Data items:
##############################
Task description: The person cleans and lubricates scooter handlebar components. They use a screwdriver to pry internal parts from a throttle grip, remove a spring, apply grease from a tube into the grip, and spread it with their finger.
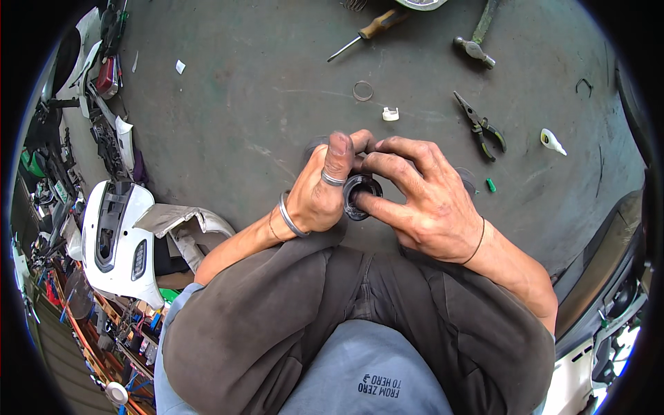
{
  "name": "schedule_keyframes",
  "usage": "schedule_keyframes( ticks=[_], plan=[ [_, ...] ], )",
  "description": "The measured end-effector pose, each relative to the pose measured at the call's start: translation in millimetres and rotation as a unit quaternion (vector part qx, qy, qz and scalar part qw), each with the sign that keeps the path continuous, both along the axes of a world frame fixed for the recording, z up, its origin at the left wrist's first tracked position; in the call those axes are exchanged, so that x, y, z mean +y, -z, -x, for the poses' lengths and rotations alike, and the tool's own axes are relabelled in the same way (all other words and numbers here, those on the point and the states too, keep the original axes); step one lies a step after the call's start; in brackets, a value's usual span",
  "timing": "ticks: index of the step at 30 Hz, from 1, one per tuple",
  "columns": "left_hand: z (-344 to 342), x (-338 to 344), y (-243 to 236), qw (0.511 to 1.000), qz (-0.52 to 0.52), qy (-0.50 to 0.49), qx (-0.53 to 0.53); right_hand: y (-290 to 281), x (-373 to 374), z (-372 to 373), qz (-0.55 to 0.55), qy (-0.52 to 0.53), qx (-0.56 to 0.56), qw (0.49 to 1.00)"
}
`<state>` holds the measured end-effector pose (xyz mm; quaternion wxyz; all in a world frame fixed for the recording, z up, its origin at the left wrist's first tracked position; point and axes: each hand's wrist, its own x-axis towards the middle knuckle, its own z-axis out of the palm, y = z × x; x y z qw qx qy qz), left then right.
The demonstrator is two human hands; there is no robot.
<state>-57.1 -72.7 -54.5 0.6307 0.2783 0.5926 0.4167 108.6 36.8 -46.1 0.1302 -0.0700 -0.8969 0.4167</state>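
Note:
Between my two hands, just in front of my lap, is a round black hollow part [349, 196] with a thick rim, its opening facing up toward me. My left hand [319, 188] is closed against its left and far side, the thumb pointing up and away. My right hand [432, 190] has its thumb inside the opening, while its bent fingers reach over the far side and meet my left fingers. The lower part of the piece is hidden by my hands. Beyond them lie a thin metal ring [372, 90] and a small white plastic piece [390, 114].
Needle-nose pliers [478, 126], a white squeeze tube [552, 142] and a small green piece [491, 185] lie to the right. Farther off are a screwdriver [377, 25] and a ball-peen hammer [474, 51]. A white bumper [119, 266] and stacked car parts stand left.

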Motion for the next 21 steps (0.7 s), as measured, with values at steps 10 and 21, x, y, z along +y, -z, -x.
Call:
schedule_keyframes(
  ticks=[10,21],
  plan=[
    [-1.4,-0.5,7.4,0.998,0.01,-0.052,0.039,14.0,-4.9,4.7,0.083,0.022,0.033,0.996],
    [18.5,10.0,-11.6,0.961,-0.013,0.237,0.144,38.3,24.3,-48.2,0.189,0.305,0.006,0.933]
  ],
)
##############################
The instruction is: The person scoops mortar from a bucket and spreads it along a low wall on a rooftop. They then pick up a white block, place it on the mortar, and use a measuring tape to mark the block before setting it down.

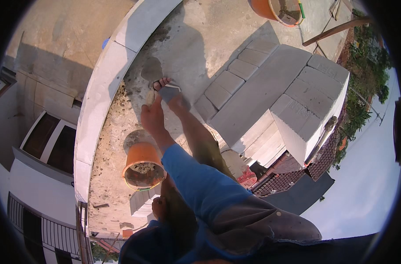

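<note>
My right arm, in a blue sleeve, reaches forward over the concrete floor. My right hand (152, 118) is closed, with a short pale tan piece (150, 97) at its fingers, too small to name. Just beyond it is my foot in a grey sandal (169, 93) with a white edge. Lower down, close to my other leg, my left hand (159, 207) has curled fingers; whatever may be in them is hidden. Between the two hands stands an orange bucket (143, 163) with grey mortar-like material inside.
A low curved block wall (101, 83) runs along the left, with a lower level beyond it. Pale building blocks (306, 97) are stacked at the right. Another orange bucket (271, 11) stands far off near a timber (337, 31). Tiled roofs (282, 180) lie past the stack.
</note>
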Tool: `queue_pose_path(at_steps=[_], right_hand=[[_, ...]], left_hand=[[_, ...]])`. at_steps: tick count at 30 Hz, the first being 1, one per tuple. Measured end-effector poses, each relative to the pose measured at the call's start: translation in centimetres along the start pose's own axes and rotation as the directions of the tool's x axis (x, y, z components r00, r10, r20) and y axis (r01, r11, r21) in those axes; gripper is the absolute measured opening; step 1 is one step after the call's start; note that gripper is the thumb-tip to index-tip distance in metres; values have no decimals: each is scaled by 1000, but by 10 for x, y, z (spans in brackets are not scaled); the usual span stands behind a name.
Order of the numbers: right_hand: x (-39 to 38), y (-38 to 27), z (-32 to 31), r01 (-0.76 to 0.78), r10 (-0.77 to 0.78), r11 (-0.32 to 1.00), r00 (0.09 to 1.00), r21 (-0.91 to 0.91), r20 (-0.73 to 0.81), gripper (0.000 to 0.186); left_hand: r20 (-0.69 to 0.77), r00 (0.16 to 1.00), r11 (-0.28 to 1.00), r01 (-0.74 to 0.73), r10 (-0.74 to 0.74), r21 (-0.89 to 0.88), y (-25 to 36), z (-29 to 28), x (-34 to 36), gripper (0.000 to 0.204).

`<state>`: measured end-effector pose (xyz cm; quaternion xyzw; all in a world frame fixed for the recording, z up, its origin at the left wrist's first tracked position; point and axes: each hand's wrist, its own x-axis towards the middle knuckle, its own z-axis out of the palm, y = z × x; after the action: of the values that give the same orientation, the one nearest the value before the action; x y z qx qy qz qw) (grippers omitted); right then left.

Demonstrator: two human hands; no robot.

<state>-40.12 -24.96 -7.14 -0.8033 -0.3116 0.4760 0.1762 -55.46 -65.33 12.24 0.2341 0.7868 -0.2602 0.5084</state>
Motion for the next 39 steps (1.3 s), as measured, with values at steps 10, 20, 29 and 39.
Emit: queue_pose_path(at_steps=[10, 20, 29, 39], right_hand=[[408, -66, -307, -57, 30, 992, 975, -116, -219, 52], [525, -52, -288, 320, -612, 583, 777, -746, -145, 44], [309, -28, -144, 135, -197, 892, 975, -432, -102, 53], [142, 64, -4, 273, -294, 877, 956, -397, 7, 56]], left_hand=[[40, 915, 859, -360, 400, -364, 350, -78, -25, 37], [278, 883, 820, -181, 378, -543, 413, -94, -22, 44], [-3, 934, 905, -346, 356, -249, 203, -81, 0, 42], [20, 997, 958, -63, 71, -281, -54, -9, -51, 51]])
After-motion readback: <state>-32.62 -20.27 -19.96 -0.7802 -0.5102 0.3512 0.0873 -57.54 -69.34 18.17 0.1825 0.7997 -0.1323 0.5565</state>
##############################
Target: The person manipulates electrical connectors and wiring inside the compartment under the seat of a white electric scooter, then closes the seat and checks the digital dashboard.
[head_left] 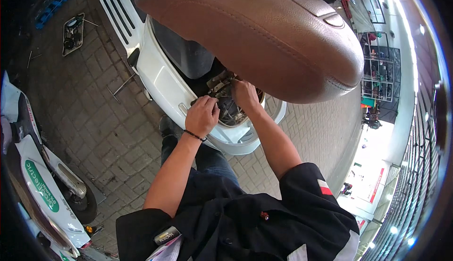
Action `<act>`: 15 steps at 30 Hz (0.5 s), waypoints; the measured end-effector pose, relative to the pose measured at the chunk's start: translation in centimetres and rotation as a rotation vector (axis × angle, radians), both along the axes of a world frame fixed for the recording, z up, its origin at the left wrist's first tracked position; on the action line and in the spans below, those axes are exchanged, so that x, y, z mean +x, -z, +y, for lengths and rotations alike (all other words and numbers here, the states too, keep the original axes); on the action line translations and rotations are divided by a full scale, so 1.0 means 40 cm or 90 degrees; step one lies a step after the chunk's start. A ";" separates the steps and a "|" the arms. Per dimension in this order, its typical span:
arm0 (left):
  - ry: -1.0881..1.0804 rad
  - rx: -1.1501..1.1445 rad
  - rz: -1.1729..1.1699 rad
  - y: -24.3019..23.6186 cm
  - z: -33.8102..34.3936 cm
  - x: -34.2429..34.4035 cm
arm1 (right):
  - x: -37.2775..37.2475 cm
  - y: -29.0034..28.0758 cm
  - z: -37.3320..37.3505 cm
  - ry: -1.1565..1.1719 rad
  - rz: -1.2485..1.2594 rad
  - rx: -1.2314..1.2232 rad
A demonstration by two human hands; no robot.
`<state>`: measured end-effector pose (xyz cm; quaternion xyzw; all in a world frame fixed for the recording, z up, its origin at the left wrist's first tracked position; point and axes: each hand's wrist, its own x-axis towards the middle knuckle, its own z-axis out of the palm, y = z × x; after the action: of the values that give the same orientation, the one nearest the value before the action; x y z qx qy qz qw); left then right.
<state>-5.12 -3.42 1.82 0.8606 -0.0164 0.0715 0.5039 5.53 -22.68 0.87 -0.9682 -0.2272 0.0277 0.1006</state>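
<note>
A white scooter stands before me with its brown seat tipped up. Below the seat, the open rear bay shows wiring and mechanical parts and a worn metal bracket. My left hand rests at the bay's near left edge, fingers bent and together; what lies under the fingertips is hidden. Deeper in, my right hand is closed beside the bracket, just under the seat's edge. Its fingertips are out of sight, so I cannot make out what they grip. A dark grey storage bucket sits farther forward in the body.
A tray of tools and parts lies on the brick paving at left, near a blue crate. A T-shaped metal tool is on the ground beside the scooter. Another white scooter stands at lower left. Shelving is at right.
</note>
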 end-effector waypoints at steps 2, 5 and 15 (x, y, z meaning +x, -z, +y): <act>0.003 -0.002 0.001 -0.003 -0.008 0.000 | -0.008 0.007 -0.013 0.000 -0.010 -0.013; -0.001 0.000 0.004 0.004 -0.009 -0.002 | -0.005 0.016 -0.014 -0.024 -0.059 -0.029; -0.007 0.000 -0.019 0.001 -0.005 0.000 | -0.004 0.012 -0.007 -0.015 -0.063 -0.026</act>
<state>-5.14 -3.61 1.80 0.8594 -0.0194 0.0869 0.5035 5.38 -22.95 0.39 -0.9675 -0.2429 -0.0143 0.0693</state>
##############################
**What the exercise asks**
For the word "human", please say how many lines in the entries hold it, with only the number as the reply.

**Response to this task**
3